But he wasn't sure he could get to his feet unaided, and he caved to the offer of help. He had to tug rather harder than he had hoped upon the other man's arm, and his legs trembled perilously as he got them beneath him. But Moody was a rock, unwavering and immovable, and soon Remus was standing on the marble steps, shivering and lightheaded but upright at last.
He had to stoop down again to retrieve his frugal purchases. He wasn't about to let Moody do it, not balancing on a wooden leg as he was, and it wasn't until he had the sacks of oats and beans in the crook of his arm that it occurred to Remus that either one of them – well, Alastor, at least – could have simply used a wand.
He was swaying worse than before when he straightened at last, but Moody stumped around to his other side, guiding him as he turned and offering an arm to lean against as they climbed the stairs. Remus took it gladly, as hungry for the simple contact as he was desperate for the support.

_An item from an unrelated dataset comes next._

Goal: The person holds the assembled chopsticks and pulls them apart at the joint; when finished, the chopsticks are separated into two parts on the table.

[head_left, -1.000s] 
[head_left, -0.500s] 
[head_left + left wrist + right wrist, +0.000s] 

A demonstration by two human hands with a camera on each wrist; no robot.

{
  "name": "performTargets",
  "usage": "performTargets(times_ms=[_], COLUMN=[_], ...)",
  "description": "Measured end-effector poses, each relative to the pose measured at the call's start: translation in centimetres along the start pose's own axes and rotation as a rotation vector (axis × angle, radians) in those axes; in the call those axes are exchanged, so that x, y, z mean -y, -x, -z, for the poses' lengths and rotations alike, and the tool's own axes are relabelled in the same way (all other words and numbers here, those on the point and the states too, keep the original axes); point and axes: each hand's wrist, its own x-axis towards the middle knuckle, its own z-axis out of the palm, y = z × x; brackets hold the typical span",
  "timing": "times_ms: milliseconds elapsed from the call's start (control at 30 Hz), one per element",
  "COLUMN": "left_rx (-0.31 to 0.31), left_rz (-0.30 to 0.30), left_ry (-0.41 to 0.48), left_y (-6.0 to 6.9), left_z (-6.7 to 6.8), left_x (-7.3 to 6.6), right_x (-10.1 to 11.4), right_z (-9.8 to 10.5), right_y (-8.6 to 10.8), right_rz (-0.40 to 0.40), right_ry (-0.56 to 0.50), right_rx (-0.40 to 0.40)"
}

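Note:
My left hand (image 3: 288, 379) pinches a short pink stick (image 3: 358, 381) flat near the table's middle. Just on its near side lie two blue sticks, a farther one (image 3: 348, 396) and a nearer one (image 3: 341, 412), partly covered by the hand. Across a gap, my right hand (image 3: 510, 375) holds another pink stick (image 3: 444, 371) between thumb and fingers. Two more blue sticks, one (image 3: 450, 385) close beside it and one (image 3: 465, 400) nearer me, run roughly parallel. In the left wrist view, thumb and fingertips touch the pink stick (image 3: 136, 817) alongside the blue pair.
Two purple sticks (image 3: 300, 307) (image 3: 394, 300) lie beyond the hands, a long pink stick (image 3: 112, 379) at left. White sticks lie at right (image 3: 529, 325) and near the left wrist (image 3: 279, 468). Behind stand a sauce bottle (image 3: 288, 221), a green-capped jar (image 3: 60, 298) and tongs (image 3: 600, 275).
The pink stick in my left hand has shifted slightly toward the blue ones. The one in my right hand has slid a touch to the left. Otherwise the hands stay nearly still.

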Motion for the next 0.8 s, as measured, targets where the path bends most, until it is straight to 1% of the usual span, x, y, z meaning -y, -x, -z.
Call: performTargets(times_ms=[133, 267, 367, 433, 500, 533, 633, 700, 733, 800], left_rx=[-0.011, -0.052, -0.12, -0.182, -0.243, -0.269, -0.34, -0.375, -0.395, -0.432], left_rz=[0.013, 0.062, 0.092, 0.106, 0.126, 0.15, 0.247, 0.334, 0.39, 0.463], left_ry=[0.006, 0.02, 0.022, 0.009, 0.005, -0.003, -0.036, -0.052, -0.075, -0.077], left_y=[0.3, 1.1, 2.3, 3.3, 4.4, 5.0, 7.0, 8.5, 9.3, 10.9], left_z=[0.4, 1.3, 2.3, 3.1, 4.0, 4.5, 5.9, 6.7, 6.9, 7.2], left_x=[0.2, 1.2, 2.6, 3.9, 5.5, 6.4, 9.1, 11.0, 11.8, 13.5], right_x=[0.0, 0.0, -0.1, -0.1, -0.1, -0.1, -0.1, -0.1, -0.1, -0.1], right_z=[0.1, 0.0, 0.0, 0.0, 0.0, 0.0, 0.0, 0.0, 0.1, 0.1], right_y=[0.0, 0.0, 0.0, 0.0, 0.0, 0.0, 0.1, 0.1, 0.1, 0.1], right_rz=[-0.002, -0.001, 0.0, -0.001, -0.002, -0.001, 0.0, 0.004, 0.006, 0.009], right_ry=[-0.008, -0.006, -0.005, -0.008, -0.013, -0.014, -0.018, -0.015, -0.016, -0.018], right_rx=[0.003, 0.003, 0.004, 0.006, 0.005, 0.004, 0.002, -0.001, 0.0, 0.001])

'Been a long time,' Moody said when they had climbed a few more steps. 'Since we saw each other last, I mean. Eight years?'
'Eight,' Remus whispered, not trusting himself to nod. It had been almost exactly eight years, less a few weeks, since the day he had collected Alastor from the Spell-Damage Ward at St Mungo's hospital. Then, the magic eye had been a recent acquisition. Then, it had been Moody who had needed an arm to lean on, still grappling with vertigo as he adjusted to the all-seeing device. At the time, Remus had wondered why, of all the people who would have gladly come to fetch him, Moody had sent for a werewolf. A grief-stricken werewolf at that, so crippled by anguish and bewildered betrayal that he had been hard-pressed to care for himself, much less anyone else. But he had come when he received the letter. Of course he had.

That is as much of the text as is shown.